• [EXERCISE PROMPT] The answer must be the lines from the one containing "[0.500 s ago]" through the last line of the data below, copied exactly, with nothing else.
BEGIN DATA SEGMENT
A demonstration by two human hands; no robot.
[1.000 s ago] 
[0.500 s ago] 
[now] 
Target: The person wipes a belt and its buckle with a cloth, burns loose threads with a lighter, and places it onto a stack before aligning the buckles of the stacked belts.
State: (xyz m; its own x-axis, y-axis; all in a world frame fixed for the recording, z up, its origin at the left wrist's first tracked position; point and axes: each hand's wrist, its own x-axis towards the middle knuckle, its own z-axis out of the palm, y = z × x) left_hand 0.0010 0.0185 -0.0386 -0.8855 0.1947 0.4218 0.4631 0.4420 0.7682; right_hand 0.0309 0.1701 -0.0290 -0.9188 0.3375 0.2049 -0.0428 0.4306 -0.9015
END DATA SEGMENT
• [SOLUTION FOR THIS EXERCISE]
[0.500 s ago] 
[now] 
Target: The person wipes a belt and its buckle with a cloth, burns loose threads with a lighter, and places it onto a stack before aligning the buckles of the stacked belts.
State: (xyz m; its own x-axis, y-axis; all in a world frame fixed for the recording, z up, its origin at the left wrist's first tracked position; point and axes: each hand's wrist, its own x-axis towards the middle knuckle, its own z-axis out of the palm, y = z × x) left_hand 0.0010 0.0185 -0.0386 -0.8855 0.1947 0.4218 0.4631 0.4420 0.7682; right_hand 0.0309 0.1701 -0.0290 -0.9188 0.3375 0.2049 -0.0428 0.4306 -0.9015

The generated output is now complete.